Llenose de nuevo su corazón de tristeza, pero un sueño la indicó por tercera vez la cabaña de la anciana. Se puso en camino y el hada la dio una rueca de oro, la consoló y la dijo:
-Todavía hay esperanza: aguarda hasta que llegue la luna llena; entonces tomas la rueca, te colocas en la orilla e hilas hasta que hayas llenado el uso; cuando concluyas coloca la rueca junto al agua y verás lo que sucede.
La mujer siguió el consejo punto por punto: en cuanto llegó la luna llena, llevó la rueca de oro orilla del agua e hiló con la mayor actividad hasta que hubo concluido todo, su lino y el hilo llenó el huso.
Apenas dejó la rueca junto a la orilla, se removió el fondo del agua con más violencia que nunca, se adelantó una ola y se llevó la rueca.
Enseguida subió a la superficie la cabeza y todo el cuerpo del cazador, saltó en un instante a la orilla, tomó a su mujer de la mano y echaron a correr, pero apenas habían dado algunos pasos, cuando se levantó toda el agua del estanque formando solo una ola y se extendió por la llanura con una violencia irresistible.
Los dos fugitivos veían ya la muerte delante de sus ojos, cuando la mujer, con angustia, llamó a la vieja en su corazón, y en un momento fueron convertidos ella en sapo y él en rana.
La ola que los había alcanzado no pudo acabar con ellos, pero los separó y los llevó muy lejos el uno del otro.

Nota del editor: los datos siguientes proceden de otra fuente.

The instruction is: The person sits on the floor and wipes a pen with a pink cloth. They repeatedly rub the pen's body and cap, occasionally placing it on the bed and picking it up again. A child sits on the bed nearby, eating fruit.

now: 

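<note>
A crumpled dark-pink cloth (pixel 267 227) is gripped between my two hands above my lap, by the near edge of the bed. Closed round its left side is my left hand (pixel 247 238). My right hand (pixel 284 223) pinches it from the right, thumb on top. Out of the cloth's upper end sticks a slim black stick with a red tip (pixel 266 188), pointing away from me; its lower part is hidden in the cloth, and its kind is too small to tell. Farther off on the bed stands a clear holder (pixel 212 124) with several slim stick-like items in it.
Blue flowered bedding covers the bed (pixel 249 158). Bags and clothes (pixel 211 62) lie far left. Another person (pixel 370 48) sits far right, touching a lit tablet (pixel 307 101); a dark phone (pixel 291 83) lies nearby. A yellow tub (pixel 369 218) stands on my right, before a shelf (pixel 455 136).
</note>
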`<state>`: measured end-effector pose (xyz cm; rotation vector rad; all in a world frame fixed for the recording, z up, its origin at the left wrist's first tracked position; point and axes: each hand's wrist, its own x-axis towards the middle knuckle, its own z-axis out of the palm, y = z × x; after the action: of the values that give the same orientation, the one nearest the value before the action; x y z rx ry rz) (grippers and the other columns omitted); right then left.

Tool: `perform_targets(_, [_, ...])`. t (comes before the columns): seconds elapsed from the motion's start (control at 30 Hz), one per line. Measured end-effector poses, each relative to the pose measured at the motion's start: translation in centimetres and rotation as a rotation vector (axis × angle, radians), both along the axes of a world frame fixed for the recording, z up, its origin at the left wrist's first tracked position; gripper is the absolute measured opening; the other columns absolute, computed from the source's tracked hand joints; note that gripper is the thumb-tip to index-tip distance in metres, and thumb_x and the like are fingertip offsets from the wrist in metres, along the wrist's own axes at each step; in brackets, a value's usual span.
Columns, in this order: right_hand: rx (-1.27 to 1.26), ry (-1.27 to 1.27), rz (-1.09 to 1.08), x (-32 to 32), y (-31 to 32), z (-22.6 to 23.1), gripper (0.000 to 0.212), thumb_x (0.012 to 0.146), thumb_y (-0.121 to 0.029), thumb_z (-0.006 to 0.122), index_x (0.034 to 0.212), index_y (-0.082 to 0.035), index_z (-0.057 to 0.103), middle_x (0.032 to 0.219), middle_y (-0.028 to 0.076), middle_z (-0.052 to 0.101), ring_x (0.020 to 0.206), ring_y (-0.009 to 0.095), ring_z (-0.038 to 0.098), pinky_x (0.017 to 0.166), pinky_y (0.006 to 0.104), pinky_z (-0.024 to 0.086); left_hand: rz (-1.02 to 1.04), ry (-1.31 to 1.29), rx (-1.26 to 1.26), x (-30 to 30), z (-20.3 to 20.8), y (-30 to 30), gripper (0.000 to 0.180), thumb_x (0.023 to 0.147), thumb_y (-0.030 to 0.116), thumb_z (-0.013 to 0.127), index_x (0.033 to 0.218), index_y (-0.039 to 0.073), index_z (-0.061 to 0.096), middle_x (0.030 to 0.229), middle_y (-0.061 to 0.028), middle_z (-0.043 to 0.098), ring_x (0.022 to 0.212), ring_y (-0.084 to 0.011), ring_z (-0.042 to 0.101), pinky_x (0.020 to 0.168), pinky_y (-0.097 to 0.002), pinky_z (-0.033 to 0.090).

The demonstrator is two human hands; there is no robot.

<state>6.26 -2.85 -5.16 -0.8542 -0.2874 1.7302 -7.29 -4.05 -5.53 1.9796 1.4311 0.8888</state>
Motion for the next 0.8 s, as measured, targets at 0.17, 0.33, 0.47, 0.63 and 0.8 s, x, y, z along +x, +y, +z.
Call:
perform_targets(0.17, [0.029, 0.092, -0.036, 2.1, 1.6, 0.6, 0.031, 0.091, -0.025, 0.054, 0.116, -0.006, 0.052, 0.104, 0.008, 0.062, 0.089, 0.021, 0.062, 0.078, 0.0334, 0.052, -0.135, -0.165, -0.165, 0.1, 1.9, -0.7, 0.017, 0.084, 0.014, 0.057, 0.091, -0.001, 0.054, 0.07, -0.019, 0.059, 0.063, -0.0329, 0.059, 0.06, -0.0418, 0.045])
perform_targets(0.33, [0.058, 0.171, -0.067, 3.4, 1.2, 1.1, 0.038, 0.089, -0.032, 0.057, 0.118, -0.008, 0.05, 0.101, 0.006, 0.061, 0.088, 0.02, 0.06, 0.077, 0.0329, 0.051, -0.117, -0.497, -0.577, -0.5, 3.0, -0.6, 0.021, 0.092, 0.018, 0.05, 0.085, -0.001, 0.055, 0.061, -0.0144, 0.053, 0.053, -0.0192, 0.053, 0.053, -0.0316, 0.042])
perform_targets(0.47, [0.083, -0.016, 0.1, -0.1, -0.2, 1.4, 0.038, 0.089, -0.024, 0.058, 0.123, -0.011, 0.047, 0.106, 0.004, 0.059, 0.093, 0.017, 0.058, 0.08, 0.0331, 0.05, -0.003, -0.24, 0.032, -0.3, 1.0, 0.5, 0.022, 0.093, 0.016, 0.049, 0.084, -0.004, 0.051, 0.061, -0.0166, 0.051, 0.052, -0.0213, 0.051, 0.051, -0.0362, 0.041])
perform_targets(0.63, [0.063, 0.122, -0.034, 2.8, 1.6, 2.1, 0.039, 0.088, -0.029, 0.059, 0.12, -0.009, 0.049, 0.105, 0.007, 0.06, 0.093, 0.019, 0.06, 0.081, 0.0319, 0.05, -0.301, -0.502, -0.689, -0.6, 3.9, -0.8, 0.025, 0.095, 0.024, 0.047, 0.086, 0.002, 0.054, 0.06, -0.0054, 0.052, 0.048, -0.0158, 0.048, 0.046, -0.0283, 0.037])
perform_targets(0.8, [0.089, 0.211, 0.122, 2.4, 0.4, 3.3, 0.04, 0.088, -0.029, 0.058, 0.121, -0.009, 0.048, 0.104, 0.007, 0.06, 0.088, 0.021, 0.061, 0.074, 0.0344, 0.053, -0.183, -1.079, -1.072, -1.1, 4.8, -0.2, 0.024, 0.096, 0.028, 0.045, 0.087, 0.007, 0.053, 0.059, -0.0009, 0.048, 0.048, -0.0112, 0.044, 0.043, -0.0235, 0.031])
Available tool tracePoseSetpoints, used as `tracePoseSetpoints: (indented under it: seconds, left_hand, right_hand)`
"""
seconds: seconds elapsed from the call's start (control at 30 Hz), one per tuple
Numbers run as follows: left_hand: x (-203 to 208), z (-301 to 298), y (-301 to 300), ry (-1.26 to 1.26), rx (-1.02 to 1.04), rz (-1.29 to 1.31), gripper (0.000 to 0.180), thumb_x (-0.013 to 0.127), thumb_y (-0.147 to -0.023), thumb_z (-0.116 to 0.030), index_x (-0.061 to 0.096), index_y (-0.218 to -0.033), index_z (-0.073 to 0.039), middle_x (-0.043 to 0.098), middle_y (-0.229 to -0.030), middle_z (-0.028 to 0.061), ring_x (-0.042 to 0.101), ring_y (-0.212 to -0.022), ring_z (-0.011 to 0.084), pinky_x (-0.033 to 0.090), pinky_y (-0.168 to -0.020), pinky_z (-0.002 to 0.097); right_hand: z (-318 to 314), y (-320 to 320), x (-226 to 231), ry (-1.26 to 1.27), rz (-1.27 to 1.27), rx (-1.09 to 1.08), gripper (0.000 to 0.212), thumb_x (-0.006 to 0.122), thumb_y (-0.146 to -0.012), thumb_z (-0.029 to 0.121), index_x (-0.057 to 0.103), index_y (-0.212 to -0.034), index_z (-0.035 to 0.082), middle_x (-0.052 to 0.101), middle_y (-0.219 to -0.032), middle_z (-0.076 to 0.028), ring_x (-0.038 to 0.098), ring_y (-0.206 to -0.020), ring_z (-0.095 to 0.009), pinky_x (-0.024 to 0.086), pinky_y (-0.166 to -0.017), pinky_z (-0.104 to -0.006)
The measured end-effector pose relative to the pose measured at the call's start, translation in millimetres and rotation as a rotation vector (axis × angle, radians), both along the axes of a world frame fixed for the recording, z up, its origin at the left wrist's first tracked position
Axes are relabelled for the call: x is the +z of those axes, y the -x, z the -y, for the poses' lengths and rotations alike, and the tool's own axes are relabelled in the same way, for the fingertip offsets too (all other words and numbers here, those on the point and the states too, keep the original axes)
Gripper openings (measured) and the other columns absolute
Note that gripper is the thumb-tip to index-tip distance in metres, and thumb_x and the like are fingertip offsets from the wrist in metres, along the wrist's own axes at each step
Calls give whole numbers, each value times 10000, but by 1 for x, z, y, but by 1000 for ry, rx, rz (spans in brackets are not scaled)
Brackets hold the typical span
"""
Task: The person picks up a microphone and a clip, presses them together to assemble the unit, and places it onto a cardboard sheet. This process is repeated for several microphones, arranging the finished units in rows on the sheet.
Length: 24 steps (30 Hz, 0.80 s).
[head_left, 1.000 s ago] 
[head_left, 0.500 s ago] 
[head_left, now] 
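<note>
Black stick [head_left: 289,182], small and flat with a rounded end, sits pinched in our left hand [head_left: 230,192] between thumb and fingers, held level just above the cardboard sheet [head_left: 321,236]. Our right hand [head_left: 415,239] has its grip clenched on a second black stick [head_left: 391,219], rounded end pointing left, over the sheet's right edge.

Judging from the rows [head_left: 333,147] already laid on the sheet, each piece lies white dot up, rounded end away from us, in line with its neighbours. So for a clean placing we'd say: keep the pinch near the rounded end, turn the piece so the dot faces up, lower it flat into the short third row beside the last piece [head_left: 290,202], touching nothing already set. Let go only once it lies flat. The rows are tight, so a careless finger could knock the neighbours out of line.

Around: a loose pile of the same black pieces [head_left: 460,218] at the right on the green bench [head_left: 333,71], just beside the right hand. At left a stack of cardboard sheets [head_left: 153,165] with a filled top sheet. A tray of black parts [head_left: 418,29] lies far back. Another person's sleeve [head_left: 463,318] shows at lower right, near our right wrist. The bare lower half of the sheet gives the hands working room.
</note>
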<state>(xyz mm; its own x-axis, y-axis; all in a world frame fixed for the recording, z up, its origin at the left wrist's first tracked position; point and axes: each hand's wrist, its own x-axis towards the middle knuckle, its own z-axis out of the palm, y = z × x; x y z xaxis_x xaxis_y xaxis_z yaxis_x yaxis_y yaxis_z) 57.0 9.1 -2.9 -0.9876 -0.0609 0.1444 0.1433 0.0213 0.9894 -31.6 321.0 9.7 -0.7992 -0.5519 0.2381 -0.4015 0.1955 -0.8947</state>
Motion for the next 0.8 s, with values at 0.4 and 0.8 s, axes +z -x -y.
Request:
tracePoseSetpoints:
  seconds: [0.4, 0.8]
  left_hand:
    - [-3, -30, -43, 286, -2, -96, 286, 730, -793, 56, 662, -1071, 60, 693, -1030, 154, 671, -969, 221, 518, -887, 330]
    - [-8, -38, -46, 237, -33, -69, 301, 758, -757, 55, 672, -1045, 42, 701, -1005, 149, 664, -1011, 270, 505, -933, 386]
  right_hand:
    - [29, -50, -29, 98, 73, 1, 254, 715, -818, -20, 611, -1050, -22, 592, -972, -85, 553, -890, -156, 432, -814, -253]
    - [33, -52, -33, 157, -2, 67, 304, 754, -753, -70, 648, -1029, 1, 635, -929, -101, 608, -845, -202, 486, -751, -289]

Cuando se retiró el agua y pusieron el pie en un terreno seco, volvieron a tomar su forma humana, pero ninguno de los dos sabía lo que había sucedido al otro, se hallaban entre hombres extraños que no conocían su país; los separaban altas montañas y profundos valles. Los dos se vieron obligados a guardar ovejas para ganar el sustento y durante muchos años condujeron su ganado por los bosques y los campos, llenos de tristeza y de pesar.
En una ocasión, cuando comenzaban a brotar las flores de la primavera, salieron los dos con un rebaño en el mismo día y la casualidad quiso que marchasen al encuentro el uno del otro. El marido distinguió la pendiente de una montaña y dirigió hacia ella sus ovejas: llegaron juntos al valle, pero no se conocieron y sin embargo se alegraron de no estar solos. Desde entonces llevaron todos los días sus ganados a pacer juntos; no se hablaban, pero sentían un consuelo desconocido a sus almas.
Una noche cuando la luna brillaba en el cielo y descansaban ya las ovejas, sacó el pastor la flauta de su zurrón y tocó una sonata muy melodiosa, pero también muy triste; cuando acabó vio que la pastora lloraba amargamente.
-¿Por qué lloras?, la preguntó.
-¡Ah!, contestó; así brillaba la luna cuando toqué por última vez esa sonata en la flauta y apareció en la superficie del agua la cabeza de mi amado.
La miró entonces el pastor, y le pareció que caía un velo de sus ojos, pues reconoció a su amada mujer, y mirándole a la luz de la luna que daba en su rostro, le reconoció ella a su vez. Arrojándose en los brazos uno del otro, se abrazaron, y no se pregunta si fueron dichosos.